KNOW ALL MEN BY THESE PRESENTS, that the undersigned hereby constitutes and appoints Michael P. Maher Dale Holladay and Erik Lindquist, and each of them, his true and lawful attorney-in-fact to:



 (1) execute for and on behalf of the undersigned, in the undersigned's capacity as an officer/director or 10% owner of a reporting company under the Securities and Exchange Act of 1934, (i) any and all Forms 3, 4 and 5 required to be filed by the undersigned in accordance with Section 16(a) of the Securities Exchange Act of 1934 and the rules thereunder and (ii) any and all Forms 144 required to be filed by the undersigned in accordance with Rule 144 of the Securities Act of 1933, as amended;



 (2) do and perform any and all acts for and on behalf of the undersigned which may be necessary or desirable to complete and execute any such Form 3, 4, 5 or Form 144 and timely file such form with the United States Securities and Exchange Commission and any stock exchange or similar authority; and



 (3) take any other action of any type whatsoever in connection with the foregoing which, in the opinion of such attorney-in-fact, may be of benefit to, in the best interest of, or legally required by, the undersigned, it being understood that the documents executed by such attorney-in-fact on behalf of the undersigned, pursuant to this Power of Attorney, shall be in such form and shall contain such terms and conditions as such attorney-in-fact may approve in her discretion.

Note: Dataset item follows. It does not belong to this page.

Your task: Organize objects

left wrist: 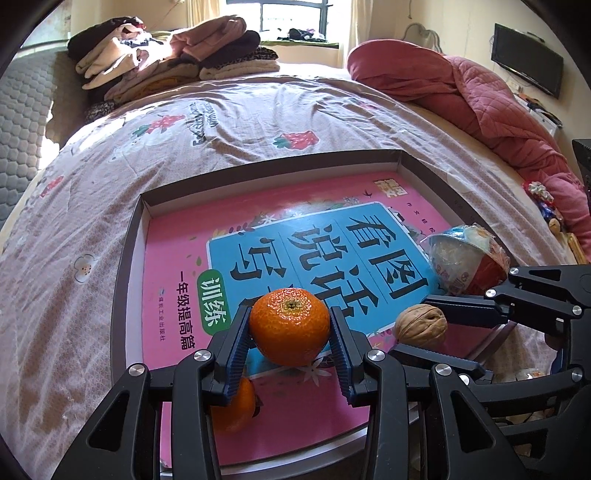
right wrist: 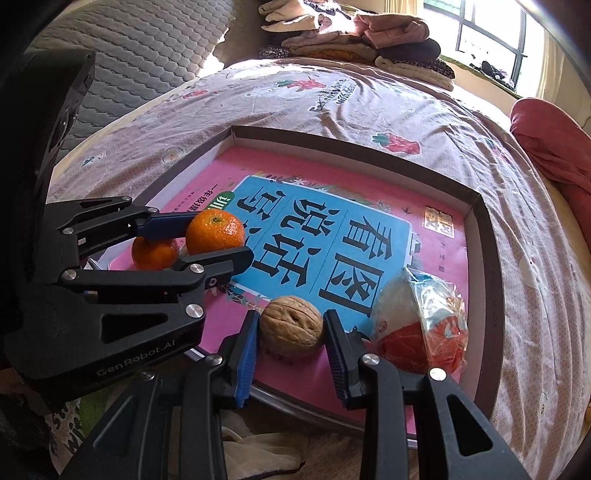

 The undersigned hereby grants to each such attorney-in-fact full power and authority to do and perform all and every act and thing whatsoever requisite, necessary, and proper to be done in the exercise of any of the rights and powers herein granted, as fully to all intents and purposes as the undersigned might or could do if personally present, with full power of substitution or revocation, hereby ratifying and confirming all that such attorney-in-fact, or her substitute or substitutes, shall lawfully do or cause to be done by virtue of this Power of Attorney and the rights and powers herein granted.  The undersigned acknowledges that no such attorney-in-fact, in serving in such capacity at the request of the undersigned, is hereby assuming, nor is the Company hereby assuming, any of the undersigned's responsibilities to comply with Section 16 of the Securities Exchange Act of 1934 or Rule 144 of the Securities Act of 1933, as amended.



 This Power of Attorney shall remain in full force and effect until the undersigned is no longer required to file Forms 3, 4, 5 and Form 144 with respect to the undersigned's holdings of and transactions in securities issued by the Company, unless earlier revoked by the undersigned in a signed writing delivered to the foregoing attorney-in-fact.



 IN WITNESS WHEREOF, the undersigned has caused this Power of Attorney to be executed as of this 19th day of June, 2001.